Director-producer Moustapha al-Akkad, an American who was born in 1930 in Aleppo, Syria, about 100 miles west of Raqqa, now the de facto capital of the Islamic State, made the film happen.
"I made the film to bring the story of Islam, the story of 700 million people, to the West," Akkad, a Muslim famous for producing the commercially successful Halloween horror movie franchise, said in 1977. Production was an ordeal for Akkad. He obtained the approval of both Sunni and Shi’a clerical authorities but not of the more hardline Saudi clerics of the Mecca-based Muslim World League (MWL), according to Joumane Chahine at Film Comment.
(Note: Hillary Clinton has indirect ties to the Muslim World League through her longtime aide Huma Abedin. In 1983, her father, Zyed Abedin, became secretary-general of the MWL, a militant organization with links to Osama bin Laden. Her Ivy League-educated mother, Saleha Mahmood Abedin, became an official representative of the MWL in the 1990s.)

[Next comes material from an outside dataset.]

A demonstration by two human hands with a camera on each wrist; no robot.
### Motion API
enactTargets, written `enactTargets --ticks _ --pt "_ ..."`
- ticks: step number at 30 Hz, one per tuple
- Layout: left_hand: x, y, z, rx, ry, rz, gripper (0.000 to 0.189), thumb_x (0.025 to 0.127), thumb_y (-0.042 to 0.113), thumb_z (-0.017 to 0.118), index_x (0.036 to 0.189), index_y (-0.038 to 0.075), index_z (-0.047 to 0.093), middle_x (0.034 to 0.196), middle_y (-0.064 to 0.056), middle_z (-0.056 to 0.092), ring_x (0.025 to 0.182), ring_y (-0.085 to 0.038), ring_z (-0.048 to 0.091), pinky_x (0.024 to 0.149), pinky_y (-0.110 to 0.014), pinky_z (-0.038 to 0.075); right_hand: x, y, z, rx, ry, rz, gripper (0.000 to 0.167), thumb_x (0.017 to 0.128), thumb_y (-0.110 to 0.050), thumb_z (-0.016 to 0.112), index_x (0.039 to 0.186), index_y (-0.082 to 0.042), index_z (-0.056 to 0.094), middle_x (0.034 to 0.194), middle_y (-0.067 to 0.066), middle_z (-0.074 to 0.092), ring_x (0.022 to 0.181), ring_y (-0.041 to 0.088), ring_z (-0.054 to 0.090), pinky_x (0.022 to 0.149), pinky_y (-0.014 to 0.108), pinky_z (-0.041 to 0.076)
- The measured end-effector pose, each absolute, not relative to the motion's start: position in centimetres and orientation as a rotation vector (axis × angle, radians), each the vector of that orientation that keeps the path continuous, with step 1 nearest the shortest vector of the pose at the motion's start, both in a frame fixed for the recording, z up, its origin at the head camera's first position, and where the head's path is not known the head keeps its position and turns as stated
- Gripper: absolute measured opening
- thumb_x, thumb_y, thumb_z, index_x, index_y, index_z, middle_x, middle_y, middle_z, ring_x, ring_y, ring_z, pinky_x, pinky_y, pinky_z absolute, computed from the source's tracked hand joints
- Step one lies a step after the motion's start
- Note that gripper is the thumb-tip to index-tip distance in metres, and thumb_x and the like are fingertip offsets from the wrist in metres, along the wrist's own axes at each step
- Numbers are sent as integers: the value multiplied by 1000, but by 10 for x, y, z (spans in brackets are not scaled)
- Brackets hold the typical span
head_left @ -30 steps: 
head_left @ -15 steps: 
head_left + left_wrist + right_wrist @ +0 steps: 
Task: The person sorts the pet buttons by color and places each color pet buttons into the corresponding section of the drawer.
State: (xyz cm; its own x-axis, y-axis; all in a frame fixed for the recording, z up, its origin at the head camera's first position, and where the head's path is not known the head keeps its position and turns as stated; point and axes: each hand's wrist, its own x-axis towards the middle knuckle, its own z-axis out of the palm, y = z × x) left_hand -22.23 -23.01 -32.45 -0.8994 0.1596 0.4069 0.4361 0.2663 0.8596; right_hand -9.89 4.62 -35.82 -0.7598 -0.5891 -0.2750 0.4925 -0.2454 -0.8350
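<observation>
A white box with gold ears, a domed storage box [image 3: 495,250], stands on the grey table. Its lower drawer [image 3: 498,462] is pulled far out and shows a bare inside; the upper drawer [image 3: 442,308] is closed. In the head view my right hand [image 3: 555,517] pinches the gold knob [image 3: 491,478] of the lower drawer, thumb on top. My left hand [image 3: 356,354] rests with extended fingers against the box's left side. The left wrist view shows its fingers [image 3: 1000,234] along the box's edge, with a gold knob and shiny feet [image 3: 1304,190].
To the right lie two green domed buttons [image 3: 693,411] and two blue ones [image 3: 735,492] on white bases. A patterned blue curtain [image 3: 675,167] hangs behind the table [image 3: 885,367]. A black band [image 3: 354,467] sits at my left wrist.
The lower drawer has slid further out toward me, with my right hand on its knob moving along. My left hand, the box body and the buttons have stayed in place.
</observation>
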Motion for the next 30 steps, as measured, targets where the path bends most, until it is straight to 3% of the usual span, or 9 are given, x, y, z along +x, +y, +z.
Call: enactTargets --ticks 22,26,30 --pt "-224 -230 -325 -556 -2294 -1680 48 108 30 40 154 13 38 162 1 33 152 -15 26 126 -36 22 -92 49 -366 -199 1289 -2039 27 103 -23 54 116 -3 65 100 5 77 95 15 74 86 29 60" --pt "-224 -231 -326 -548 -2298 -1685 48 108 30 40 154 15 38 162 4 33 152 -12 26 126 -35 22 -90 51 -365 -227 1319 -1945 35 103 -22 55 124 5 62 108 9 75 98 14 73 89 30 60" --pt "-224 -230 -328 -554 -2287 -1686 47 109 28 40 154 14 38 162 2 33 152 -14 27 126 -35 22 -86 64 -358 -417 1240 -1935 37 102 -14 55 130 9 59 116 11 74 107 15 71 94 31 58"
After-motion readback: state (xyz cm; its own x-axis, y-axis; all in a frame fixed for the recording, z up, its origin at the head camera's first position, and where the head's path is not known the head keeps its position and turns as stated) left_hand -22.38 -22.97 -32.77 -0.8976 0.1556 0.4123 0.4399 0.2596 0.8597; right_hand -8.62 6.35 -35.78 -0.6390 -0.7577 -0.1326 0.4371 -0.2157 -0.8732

Chahine affirms that when the movie began its theatrical run in 1977, "a band of armed Hanafi Muslims, a splinter group from the Nation of Islam, stormed several buildings in Washington, D.C. and took over a hundred hostages (killing a journalist and a policeman along the way), demanding, among other things, that the film be 'destroyed.'" Then-Washington city council member Marion Barry took a shotgun pellet near his heart but survived.
Akkad died in November 2005 of injuries sustained when terrorists bombed a hotel in Amman, Jordan.
The violence in Garland has not deterred Pamela Geller from spreading her message about the existential threat that Islam poses to the U.S.
“The idea we are going to abridge our freedom, our most basic inalienable rights, in order to not offend savages is egregious," Geller told Fox News Channel last night.
"It is outrageous. This is a war and the war is here.”
The Garland police "handled this situation brilliantly,” Geller said.
They understand that “there’s an enemy among us. They need to crush our freedoms, our emotions, basic freedoms."
"The idea that a cartoon, a funny cartoon — by the way, we had held the contest—the Muhammad contest. It was won by a former Muslim, Bosch Fawstin, that that cartoon would compel devout followers to slaughter is — it’s outrageous. It's unspeakable. It's monstrous.”